_TASK_
Go line by line through the data below and work out how many lines contain "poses"; the answer is that number alone.

□ □ □ □

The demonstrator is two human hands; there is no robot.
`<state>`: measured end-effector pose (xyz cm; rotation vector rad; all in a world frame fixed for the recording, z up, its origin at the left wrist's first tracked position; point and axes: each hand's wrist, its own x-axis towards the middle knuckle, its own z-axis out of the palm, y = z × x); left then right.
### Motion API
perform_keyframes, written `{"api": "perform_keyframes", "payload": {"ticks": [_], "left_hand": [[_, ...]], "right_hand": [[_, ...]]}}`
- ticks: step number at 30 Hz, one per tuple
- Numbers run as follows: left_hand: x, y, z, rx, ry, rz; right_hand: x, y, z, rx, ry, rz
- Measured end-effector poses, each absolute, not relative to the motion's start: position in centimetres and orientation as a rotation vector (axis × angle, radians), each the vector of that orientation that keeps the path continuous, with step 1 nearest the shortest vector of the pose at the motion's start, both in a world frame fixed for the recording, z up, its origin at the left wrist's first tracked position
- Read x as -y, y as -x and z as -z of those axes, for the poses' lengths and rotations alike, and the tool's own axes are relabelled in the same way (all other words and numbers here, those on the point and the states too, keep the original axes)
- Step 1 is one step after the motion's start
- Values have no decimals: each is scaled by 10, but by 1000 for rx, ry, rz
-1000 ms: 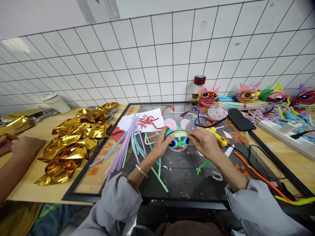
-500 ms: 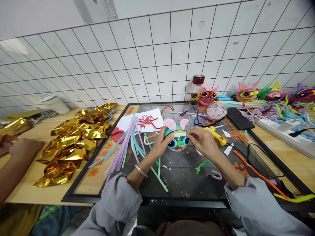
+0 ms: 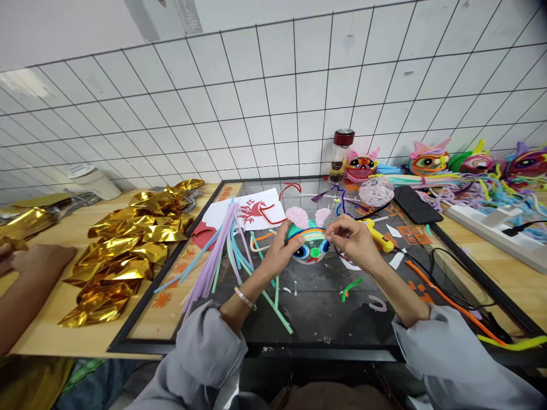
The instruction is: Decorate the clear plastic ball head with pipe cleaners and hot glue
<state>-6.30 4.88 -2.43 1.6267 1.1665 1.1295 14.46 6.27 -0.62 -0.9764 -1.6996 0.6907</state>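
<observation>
A round animal head (image 3: 308,239) made of coloured pipe cleaners, with pink ears, blue eyes and a green nose, is in front of me above the dark glass board. My left hand (image 3: 280,253) is closed around its left side. At its right side, by the eye, my right hand (image 3: 350,236) has thumb and fingers pinched together; whatever lies between the fingertips is too small to make out. A yellow glue gun (image 3: 379,234) lies just beyond my right hand. Left of the head spreads a bundle of pastel pipe cleaners (image 3: 217,250).
Gold foil pieces (image 3: 123,245) cover the left table, near another person's hand (image 3: 40,265). A lidded glass bottle (image 3: 341,156), phone (image 3: 416,205), power strip (image 3: 498,233) and finished animal heads (image 3: 428,159) stand or lie at back right. Cords cross the board's right side.
The animal head has tipped slightly and shifted a little to the right. My right hand stays pinched beside it, moved slightly right. The other person's hand has moved a little.
</observation>
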Motion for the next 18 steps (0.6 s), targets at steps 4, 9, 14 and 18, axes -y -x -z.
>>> {"api": "perform_keyframes", "payload": {"ticks": [4,9,14,18], "left_hand": [[-48,63,24,-1155,-1618,-1134],[-47,61,21,-1123,-1622,-1146],[-46,61,19,-1099,-1617,-1140],[-47,62,22,-1170,-1597,-1138]], "right_hand": [[-59,-141,4,1755,800,-620],[-56,-139,2,1837,679,-617],[-58,-140,4,1881,646,-621],[-58,-140,4,1927,635,-574]]}}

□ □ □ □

_ANSWER TO THE PROBLEM_
2